--- BRIEF ---
Retype the material exactly, ending with the line containing "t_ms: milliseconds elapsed".

--- SUPPLIED INFORMATION ---
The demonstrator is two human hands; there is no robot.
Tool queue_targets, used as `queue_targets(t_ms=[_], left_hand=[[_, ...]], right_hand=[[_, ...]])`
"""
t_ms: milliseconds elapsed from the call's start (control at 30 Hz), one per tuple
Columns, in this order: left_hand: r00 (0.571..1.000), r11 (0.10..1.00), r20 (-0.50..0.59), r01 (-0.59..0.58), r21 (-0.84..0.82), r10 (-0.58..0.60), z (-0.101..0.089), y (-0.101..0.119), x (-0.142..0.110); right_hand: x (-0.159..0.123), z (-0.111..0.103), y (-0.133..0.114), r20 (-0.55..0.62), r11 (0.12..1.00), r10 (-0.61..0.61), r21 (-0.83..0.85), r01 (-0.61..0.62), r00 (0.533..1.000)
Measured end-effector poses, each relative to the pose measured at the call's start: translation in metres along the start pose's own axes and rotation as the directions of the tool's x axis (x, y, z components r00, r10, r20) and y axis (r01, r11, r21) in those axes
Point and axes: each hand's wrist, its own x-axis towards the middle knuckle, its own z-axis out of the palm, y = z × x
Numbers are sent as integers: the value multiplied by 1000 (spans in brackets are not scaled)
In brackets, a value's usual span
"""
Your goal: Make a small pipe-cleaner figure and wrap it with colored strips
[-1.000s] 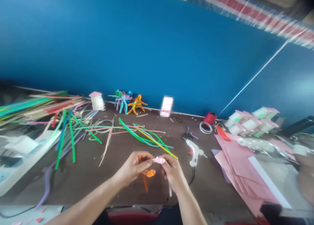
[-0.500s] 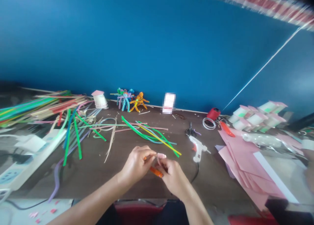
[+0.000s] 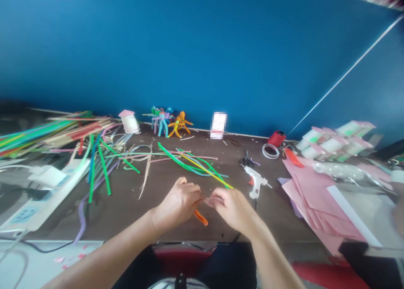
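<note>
Orange stem [image 3: 200, 217] gripped in left hand [image 3: 180, 201], right hand [image 3: 235, 209] drawn in close

The orange stem is held in the curled fingers of the left hand, which are pressed together with their backs turned up. Its free end is left poking out below the fingertips, slanted down and to the right, over the bare front part of the table [image 3: 132, 219]. The right hand is held just beside it, thumb and forefinger brought near each other and pointed at the left fingertips. Between the two hands a small, thin bit is seen, too blurred to be named; whether it is pinched by the right hand cannot be told.

Just beyond the right hand, a yellow stem [image 3: 206, 171] is laid across green stems [image 3: 176, 163], its near end partly covered by the hand. To the right, a glue gun [image 3: 256, 182] is set down near the scissors [image 3: 245, 159]. Pink sheets [image 3: 311, 192] are spread farther right. At the back, by the blue wall [image 3: 176, 49], small figures [image 3: 162, 123] are stood together, an orange figure [image 3: 183, 120] among them. On the left, a power strip [image 3: 47, 198] is placed near heaped, many-coloured stems.
</note>
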Motion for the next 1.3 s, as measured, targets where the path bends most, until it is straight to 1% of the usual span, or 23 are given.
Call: queue_targets(t_ms=[67, 100, 167, 267, 333, 367, 433, 500, 567, 633, 700, 800, 900, 967, 1033, 1100, 1200, 1267, 1300], left_hand=[[999, 991, 32, -16, -131, 20, -6, 0, 2], [999, 978, 45, -8, -208, 18, -8, 1, 2], [998, 928, 57, 46, -369, -27, -10, 2, 3], [985, 801, 51, 162, -576, -163, -8, 4, 2], [963, 726, 31, 221, -651, -266, -4, 5, 0], [950, 706, 15, 241, -666, -311, -2, 6, 0], [930, 703, -21, 263, -661, -368, 2, 8, -1], [921, 728, -48, 272, -629, -386, 5, 8, -1], [919, 781, -82, 278, -559, -386, 7, 8, -1], [920, 850, -132, 278, -448, -370, 8, 7, -2], [926, 909, -175, 267, -321, -334, 9, 5, -3], [952, 967, -189, 216, -138, -239, 10, 2, -6], [985, 993, -126, 121, 9, -119, 8, 0, -7], [996, 996, -75, 59, 60, -54, 6, 0, -6], [999, 998, -42, 15, 59, -13, 2, 0, -4], [1000, 1000, -14, -12, -1, 12, -4, 0, -2], [999, 986, 28, -36, -162, 41, -12, 0, -1], [999, 958, 28, -22, -286, 31, -14, 1, -1], [1000, 938, 18, 3, -346, 4, -14, 1, -1]], right_hand=[[5, -3, 5, 36, 982, 12, 189, -19, 999], [8, -3, 7, 59, 957, 18, 288, -34, 998], [12, 0, 13, 113, 885, 30, 460, -79, 993], [16, 10, 21, 195, 777, 43, 610, -156, 980], [16, 18, 23, 212, 729, 63, 658, -190, 975], [15, 22, 23, 205, 719, 71, 667, -193, 976], [13, 30, 22, 178, 723, 90, 665, -187, 980], [11, 37, 18, 147, 741, 98, 649, -171, 984], [8, 43, 14, 135, 750, 100, 641, -164, 986], [5, 48, 10, 128, 756, 93, 636, -154, 987], [2, 50, 6, 114, 781, 84, 610, -136, 990], [-4, 49, 3, 49, 866, 35, 497, -54, 998], [-8, 41, 0, -42, 956, -2, 294, 15, 999], [-10, 32, -1, -83, 988, -13, 155, 26, 997], [-9, 22, -1, -102, 996, -11, 81, 20, 995], [-5, 13, 0, -96, 993, 17, 122, -5, 995], [3, 5, 6, -17, 939, 49, 341, -40, 999], [9, 6, 11, 71, 871, 41, 487, -71, 997], [12, 9, 14, 114, 832, 39, 546, -95, 993]])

--- ANSWER TO THIS TASK ---
The demonstrator is two human hands; there is no robot.
Tool queue_targets, used as `queue_targets(t_ms=[_], left_hand=[[_, ...]], right_hand=[[_, ...]])`
"""
t_ms: milliseconds elapsed from the call's start (control at 30 Hz), one per tuple

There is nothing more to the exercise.